* **AVAILABLE DATA**

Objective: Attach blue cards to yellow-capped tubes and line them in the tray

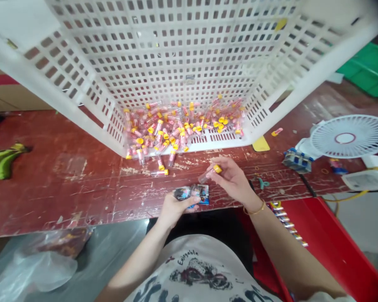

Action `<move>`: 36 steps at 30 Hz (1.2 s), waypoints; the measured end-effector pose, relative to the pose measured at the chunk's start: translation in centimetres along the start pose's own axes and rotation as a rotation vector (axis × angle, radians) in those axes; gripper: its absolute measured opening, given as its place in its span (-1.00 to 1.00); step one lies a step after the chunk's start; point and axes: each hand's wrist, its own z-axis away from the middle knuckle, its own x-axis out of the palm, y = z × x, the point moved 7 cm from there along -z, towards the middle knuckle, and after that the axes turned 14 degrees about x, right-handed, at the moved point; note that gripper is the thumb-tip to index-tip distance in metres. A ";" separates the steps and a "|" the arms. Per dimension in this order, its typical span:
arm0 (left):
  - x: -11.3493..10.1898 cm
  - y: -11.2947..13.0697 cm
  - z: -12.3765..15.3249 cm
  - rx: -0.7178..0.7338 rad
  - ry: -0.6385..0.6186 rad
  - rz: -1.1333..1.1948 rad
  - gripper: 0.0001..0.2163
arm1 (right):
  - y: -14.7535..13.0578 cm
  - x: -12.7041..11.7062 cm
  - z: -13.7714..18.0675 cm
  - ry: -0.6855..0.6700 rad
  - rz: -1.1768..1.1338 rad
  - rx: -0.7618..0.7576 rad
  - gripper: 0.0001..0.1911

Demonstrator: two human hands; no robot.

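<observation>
My left hand [174, 209] is closed around small blue-and-black printed packets [182, 193] at the table's front edge, thumb on top. In the fingers of my right hand [234, 181] is a small clear tube [207, 174] with a yellow cap, tilted, its clear end towards the packets. Just beyond both hands, a large white plastic crate [189, 54] lies on its side with its opening facing me. A heap of similar yellow-capped tubes [176, 132] with pink in them lies inside, and a few have spilled out, including one tube [160, 173] lying flat on the table.
On the worn red table [91, 193] a white fan [349, 136] and a blue-and-silver bundle of packets [297, 160] stand at right. Green bananas [6, 161] lie far left. A red surface [327, 239] with a row of yellow-capped tubes [288, 224] is beside my right forearm.
</observation>
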 end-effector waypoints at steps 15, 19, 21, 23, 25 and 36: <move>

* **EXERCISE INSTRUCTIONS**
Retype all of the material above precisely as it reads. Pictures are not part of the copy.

* **YOUR RESPONSE**
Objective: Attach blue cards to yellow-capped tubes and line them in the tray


Action `<move>`: 36 steps at 30 Hz (1.2 s), waypoints; the measured end-effector pose, relative to the pose measured at the chunk's start: translation in centimetres along the start pose's own axes and rotation as a rotation vector (axis × angle, radians) in those axes; gripper: its absolute measured opening, given as its place in its span (-1.00 to 1.00); step one lies a step after the chunk's start; point and axes: each hand's wrist, its own z-axis away from the middle knuckle, its own x-axis out of the palm, y = z × x, the point moved 7 cm from there along -z, towards the middle knuckle, and after that the axes turned 14 degrees about x, right-handed, at the moved point; note that gripper is the thumb-tip to index-tip distance in metres. A ";" separates the steps and a "|" the arms. Per dimension in this order, its typical span:
arm0 (left):
  - x: -11.3493..10.1898 cm
  - y: -11.2947..13.0697 cm
  - z: -12.3765..15.3249 cm
  - rx: -0.7178..0.7338 rad
  - ry: -0.6385..0.6186 rad
  - rz: -1.1333..1.1948 rad
  - gripper: 0.0001..0.2163
arm1 (right):
  - y: -14.7535..13.0578 cm
  - x: -12.7041..11.7062 cm
  - z: -13.7714..18.0675 cm
  - ry: -0.6855..0.6700 rad
  - rz: -1.1768..1.1338 rad
  - rx: -0.7618..0.7576 rad
  - gripper: 0.0001..0.1911

Demonstrator: two human hands; no robot.

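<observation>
My left hand [174, 209] is closed around small blue-and-black printed packets [182, 193] at the table's front edge, thumb on top. In the fingers of my right hand [234, 181] is a small clear tube [207, 174] with a yellow cap, tilted, its clear end towards the packets. Just beyond both hands, a large white plastic crate [189, 54] lies on its side with its opening facing me. A heap of similar yellow-capped tubes [176, 132] with pink in them lies inside, and a few have spilled out, including one tube [160, 173] lying flat on the table.
On the worn red table [91, 193] a white fan [349, 136] and a blue-and-silver bundle of packets [297, 160] stand at right. Green bananas [6, 161] lie far left. A red surface [327, 239] with a row of yellow-capped tubes [288, 224] is beside my right forearm.
</observation>
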 end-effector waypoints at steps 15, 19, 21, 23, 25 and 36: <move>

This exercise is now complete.